*** Recorded information
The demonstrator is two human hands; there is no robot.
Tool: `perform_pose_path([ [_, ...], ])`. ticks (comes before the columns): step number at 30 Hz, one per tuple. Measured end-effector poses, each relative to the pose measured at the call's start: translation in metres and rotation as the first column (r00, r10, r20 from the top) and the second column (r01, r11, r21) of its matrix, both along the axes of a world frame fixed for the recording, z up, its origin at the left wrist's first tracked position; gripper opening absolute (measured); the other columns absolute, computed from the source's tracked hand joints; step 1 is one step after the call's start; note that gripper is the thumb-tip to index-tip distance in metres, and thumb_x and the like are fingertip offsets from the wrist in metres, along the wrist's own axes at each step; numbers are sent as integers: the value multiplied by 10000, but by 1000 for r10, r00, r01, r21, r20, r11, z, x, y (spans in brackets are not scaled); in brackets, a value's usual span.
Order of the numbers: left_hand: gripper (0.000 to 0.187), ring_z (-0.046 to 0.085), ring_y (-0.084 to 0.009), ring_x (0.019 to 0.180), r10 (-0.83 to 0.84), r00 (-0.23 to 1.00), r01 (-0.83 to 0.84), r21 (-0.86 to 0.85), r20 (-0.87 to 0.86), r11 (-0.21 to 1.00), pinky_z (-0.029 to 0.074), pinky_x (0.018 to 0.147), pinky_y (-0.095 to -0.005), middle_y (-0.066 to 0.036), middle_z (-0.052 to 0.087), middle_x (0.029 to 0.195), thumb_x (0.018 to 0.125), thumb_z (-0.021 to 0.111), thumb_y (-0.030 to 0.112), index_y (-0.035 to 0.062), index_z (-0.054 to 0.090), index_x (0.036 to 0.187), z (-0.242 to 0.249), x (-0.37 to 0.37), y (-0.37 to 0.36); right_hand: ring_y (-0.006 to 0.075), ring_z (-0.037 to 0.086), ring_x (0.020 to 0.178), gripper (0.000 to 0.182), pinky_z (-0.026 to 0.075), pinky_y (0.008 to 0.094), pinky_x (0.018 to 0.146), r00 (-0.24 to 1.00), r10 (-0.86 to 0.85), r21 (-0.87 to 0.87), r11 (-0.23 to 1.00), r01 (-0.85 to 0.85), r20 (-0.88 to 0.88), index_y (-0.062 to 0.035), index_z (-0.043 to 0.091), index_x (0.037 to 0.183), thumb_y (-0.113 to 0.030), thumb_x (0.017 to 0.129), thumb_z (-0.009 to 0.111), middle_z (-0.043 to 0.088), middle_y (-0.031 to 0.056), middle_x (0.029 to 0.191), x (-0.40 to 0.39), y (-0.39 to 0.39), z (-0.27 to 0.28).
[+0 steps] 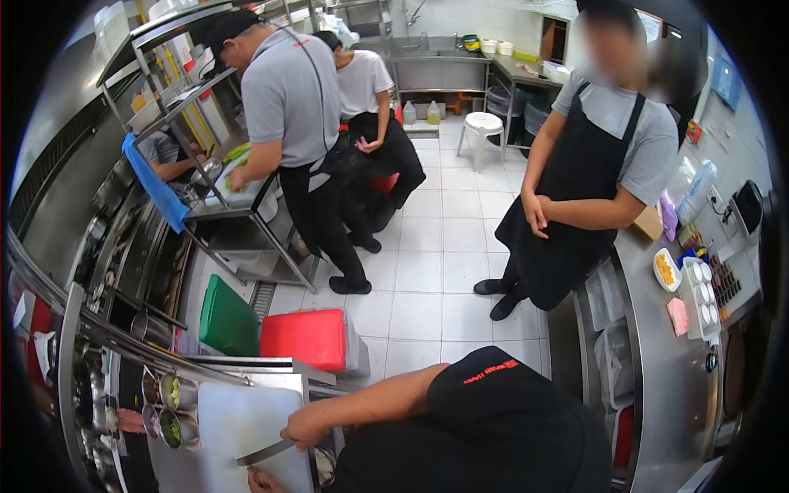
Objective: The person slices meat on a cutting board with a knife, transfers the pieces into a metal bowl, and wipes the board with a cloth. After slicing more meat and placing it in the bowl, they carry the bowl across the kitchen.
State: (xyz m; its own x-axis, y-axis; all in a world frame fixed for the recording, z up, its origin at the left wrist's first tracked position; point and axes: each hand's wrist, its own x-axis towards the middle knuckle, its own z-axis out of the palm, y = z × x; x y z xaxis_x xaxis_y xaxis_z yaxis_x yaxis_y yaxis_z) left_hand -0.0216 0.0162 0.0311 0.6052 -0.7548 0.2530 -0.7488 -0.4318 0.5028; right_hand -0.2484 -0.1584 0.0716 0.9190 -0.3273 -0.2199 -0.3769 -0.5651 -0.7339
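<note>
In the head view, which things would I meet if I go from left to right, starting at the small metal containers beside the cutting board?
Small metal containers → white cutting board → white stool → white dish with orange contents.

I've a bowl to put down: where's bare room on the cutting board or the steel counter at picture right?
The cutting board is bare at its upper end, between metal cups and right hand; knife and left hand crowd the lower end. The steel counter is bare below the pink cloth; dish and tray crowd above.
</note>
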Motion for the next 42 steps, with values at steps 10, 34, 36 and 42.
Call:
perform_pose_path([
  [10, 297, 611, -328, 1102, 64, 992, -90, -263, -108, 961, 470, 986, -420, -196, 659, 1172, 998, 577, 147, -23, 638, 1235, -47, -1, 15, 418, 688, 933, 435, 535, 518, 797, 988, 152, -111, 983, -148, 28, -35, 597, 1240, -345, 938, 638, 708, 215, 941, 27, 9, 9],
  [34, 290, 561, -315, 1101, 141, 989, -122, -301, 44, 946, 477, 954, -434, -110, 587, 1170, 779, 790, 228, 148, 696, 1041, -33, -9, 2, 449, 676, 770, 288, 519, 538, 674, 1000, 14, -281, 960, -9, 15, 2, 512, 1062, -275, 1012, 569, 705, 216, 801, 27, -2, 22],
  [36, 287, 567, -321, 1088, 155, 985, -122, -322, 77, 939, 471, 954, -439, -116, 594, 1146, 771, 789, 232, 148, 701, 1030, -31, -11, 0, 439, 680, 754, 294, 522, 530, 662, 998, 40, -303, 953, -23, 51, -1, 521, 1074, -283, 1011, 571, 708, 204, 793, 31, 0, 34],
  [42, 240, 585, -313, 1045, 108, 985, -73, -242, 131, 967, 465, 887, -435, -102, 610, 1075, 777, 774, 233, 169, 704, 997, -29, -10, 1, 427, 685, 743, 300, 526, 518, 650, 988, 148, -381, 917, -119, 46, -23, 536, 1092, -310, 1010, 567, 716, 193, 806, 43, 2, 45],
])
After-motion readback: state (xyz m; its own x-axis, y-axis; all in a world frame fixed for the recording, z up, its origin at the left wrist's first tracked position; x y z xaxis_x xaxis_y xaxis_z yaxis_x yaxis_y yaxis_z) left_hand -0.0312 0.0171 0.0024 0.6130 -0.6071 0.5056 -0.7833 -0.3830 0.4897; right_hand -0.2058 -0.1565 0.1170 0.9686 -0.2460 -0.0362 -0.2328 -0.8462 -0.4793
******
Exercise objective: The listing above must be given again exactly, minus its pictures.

Answer box:
The demonstrator is two human hands; there is no robot.
Tool: `perform_pose_path([ [_, ...], ])`. ticks (comes before the columns): step number at 30 Hz, one per tuple. Measured end-effector poses, each relative to the pose measured at the call's start: translation in metres and rotation as the first column (r00, r10, r20 from the top) and the second column (r01, r11, r21) of its matrix, both along the axes of a world frame fixed for the recording, z up, its origin at the left wrist's first tracked position; gripper opening absolute (measured); the other columns absolute, computed from the source's tracked hand joints; step 1 is one step after the call's start; note that gripper is the thumb-tip to index-tip distance in metres, and thumb_x and the like are fingertip offsets from the wrist in metres, along the wrist's own axes at each step; numbers are sent as integers: the value multiplied by 10000, but by 1000 for r10, r00, r01, r21, r20, r11, z, x, y (spans in brackets are not scaled); in brackets, a value's usual span.
Order of the numbers: left_hand: gripper (0.000 to 0.187), ring_z (-0.046 to 0.085), ring_y (-0.084 to 0.009), ring_x (0.019 to 0.180), r10 (-0.83 to 0.84), r00 (-0.23 to 1.00), r01 (-0.83 to 0.84), r21 (-0.86 to 0.85), r20 (-0.87 to 0.86), r11 (-0.21 to 1.00), pinky_z (-0.029 to 0.074), pinky_x (0.018 to 0.147), pinky_y (-0.095 to -0.005), middle_y (-0.066 to 0.036), middle_z (-0.052 to 0.087), middle_x (0.029 to 0.195), thumb_x (0.018 to 0.125), thumb_z (-0.021 to 0.111), thumb_y (-0.030 to 0.112), index_y (-0.035 to 0.062), index_z (-0.054 to 0.090), index_x (0.036 to 0.187), z (-0.242 to 0.249), x (-0.37 to 0.37), y (-0.37 to 0.36); right_hand: ring_y (-0.006 to 0.075), ring_z (-0.037 to 0.086), ring_x (0.020 to 0.178), gripper (0.000 to 0.182), pinky_z (-0.026 to 0.075), pinky_y (0.008 to 0.094), pinky_x (0.018 to 0.146), r00 (-0.24 to 1.00), r10 (-0.86 to 0.85), r21 (-0.87 to 0.87), r11 (-0.23 to 1.00), r01 (-0.85 to 0.85), r20 (-0.88 to 0.88), index_y (-0.062 to 0.035), index_z (-0.043 to 0.091), index_x (0.037 to 0.183), thumb_y (-0.113 to 0.030), thumb_x (0.017 to 0.129), thumb_z (-0.009 to 0.111), middle_z (-0.043 to 0.088), middle_y (-0.031 to 0.056), middle_x (0.029 to 0.191), x (-0.40 to 0.39), y (-0.39 to 0.39), z (-0.27 to 0.28).
[+0 steps] 
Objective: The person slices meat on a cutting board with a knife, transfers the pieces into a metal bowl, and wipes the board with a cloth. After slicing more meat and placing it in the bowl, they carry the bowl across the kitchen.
State: (xyz m; its own x-axis, y-axis; all in a world frame fixed for the recording, z up, its origin at the left wrist's first tracked position; point and axes: each hand's wrist, its own x-axis towards the middle knuckle, its own z-axis out of the palm, y = z × x; x y z xaxis_x xaxis_y xaxis_z yaxis_x yaxis_y yaxis_z) left_hand -0.0216 0.0162 0.0311 0.6052 -0.7548 0.2530 -0.7488 -0.4318 0.5028; right_hand -0.2484 -0.1584 0.0716 0.9190 -0.3273 -0.2199 -0.3769 -0.5651 -0.7339
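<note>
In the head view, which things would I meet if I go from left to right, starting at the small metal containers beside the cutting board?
Small metal containers → white cutting board → white stool → white dish with orange contents.

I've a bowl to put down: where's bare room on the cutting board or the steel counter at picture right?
The cutting board is bare at its upper end, between metal cups and right hand; knife and left hand crowd the lower end. The steel counter is bare below the pink cloth; dish and tray crowd above.
</note>
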Motion for the next 42 steps, with values at steps 10, 34, 36 and 42.
Call:
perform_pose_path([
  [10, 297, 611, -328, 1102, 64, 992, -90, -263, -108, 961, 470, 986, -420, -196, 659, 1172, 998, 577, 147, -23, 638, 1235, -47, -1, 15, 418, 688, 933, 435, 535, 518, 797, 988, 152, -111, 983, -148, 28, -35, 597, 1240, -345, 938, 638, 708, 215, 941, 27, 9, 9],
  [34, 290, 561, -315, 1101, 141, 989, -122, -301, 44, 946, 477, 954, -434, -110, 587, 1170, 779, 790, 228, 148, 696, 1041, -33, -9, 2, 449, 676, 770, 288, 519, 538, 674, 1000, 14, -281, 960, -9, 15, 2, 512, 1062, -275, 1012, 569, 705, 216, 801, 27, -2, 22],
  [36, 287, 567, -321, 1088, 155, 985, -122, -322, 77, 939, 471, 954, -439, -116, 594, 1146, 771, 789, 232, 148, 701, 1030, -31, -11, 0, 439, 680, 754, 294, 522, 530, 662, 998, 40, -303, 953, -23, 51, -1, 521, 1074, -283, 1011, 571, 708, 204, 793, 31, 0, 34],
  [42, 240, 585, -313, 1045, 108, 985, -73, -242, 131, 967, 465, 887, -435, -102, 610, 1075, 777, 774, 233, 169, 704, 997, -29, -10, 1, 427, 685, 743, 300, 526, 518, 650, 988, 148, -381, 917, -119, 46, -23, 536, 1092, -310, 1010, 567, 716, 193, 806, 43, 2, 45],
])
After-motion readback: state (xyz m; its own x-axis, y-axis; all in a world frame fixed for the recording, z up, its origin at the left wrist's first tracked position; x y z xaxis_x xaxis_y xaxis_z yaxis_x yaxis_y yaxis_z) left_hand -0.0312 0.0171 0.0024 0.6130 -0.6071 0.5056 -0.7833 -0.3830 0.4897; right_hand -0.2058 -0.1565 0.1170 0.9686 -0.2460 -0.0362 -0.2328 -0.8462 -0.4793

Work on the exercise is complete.